Keyness plots showing the top 20 concepts that frequently appear in the (A) HPIs and (B) CT reports of patients with good or poor functional outcomes. The prefix before the concept is the concept unique identifier. A negated concept is suffixed with “_Neg.” CT: computed tomography; HPI: history of present illness. Hyperparameter optimization for each model was performed by repeatedly performing 10-fold cross-validation 10 times on the training set. We followed the steps proposed in a previous study [24] and conducted a grid search to find optimal hyperparameters. Model error was minimized in terms of the area under the receiver operating characteristic curve (AUC). Once the optimal hyperparameters were determined, the final models were fitted with the full training set. With the introduction of machine learning techniques into health care settings, machine learning–based prediction models are being used to assist health care providers in decision-making for diagnosis, risk stratification, and clinical care. For decisions of such importance, clinicians prefer to know the reasons behind predictions rather than use a black-box model for prediction. The interpretability of model predictions is therefore considered a high priority for the implementation and use of prediction models [29]. To this end, after building the text-based models, we used Shapley additive explanations (SHAPs) [30], which are based on classic Shapley values from game theory, to explain the output of the XGBoost classifiers.
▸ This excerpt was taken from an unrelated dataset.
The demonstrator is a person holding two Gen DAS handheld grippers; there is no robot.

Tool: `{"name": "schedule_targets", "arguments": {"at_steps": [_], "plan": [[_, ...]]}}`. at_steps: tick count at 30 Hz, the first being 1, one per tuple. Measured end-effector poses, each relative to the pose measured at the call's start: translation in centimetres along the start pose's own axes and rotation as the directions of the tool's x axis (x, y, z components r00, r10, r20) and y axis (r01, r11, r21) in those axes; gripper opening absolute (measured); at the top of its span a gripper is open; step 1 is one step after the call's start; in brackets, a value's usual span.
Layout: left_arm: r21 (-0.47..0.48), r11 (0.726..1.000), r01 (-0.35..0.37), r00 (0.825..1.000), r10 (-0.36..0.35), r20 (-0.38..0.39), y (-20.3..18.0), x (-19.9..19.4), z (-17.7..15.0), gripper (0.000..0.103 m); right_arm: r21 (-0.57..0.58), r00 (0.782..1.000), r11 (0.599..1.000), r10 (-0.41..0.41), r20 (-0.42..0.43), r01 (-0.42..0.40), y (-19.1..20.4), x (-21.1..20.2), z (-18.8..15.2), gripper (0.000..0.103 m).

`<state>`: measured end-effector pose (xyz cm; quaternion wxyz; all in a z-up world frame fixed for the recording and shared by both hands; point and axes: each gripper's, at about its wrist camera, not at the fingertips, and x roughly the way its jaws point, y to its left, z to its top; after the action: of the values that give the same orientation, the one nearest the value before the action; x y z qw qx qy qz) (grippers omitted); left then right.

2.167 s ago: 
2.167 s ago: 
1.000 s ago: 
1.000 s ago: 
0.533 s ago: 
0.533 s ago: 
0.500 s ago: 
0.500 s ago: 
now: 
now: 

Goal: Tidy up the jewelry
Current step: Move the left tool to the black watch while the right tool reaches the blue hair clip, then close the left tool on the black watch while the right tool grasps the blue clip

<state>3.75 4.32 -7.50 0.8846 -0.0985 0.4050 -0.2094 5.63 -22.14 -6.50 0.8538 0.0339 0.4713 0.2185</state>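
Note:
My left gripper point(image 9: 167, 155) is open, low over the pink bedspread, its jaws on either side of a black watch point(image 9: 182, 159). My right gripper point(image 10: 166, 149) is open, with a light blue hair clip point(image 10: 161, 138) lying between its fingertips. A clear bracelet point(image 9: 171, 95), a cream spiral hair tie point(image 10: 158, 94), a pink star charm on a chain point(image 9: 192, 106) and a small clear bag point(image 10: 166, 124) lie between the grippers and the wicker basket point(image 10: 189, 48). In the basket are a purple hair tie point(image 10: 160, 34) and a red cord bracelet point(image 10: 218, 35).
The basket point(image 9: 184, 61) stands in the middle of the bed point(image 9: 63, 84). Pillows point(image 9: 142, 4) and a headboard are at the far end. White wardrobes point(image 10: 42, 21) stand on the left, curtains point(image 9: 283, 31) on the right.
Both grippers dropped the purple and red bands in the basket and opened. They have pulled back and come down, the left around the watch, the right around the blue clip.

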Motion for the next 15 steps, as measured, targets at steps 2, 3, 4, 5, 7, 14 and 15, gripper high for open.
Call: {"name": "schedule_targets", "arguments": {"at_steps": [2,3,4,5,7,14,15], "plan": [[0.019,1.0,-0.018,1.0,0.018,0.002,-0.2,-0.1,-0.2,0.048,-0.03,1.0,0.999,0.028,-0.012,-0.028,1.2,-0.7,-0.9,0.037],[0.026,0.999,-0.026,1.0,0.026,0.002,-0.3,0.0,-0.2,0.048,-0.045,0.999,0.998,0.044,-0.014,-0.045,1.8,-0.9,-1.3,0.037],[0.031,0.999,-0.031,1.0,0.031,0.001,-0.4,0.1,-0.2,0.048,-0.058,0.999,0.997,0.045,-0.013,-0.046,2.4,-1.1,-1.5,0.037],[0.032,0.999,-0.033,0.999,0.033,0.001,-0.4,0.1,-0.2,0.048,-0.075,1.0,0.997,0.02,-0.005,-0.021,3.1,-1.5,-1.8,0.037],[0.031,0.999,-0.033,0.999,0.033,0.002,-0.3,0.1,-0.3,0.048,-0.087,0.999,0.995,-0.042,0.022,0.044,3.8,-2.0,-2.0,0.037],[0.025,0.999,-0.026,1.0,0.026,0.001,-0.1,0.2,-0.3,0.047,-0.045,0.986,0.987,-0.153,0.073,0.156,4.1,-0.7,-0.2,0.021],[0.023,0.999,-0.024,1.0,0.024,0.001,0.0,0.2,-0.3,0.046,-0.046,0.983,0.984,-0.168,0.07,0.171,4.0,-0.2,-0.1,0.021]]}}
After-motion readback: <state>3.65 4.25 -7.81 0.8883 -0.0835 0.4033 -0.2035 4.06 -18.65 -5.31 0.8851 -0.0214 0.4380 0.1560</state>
Traditional Prognostic Models

A total of 4 traditional prognostic models based on the clinical data that were available at the time of admission were chosen for experimentation. The model using NIHSS scores served as the first baseline model. The second baseline model consisted of age and NIHSS scores [3]. The third baseline model consisted of the PLAN scores [5]. The fourth baseline model consisted of the ASTRAL scores [6].

Statistical Analysis

Categorical variables were expressed as counts and percentages, while continuous variables were expressed as means with SDs or medians with IQRs. Differences between groups were tested by using chi-square tests for categorical variables and 2-tailed t tests or Mann-Whitney U tests for continuous variables, as appropriate. Model performance was evaluated on the test set. For each patient in the test set, the probability of a poor functional outcome was generated by using the six text-based machine learning models. To assess the predictive performance of each of the baseline models and text-based models, a logistic regression was used to predict a poor functional outcome. Furthermore, to assess the added usefulness of information from the clinical text, the output (the probability of a poor functional outcome) of simple model 2, which was based on unstructured clinical text from the HPIs and CT reports, was treated as an additional continuous variable and added to the baseline models. Discriminatory ability was evaluated by calculating AUCs. The differences in AUCs among the models were compared by using the DeLong method [31]. In addition, improvements in predictive performance resulting from the addition of information from clinical text to each baseline model was evaluated by calculating the continuous net reclassification improvement and integrated discrimination improvement indices, as described by Pencina et al [32,33]. All statistical analyses were performed by using Stata 15.1 (StataCorp LLC) and R version 3.6.2 (R Foundation for Statistical Computing). Further, 2-tailed P values were considered statistically significant at <.05.

Results

A total of 6176 patients were admitted for AIS. After excluding those with an in-hospital stroke (n=186), those who were missing clinical data (n=216), those who did not consent to the follow-up or were lost to follow-up (n=1048), and those with unavailable EHRs (n=295), the remaining 3847 patients comprised the study population. Of these, 1674 (43.5%) had a poor functional outcome after 90 poststroke days. Patients with a poor functional outcome were older, were more likely to be female, had more comorbidities (excluding hyperlipidemia), and were more likely to be dependent before the stroke. Stroke severity, PLAN scores, and ASTRAL scores were significantly higher among those with a poor functional outcome (Table 1).

Table 1

Baseline characteristics of the study population.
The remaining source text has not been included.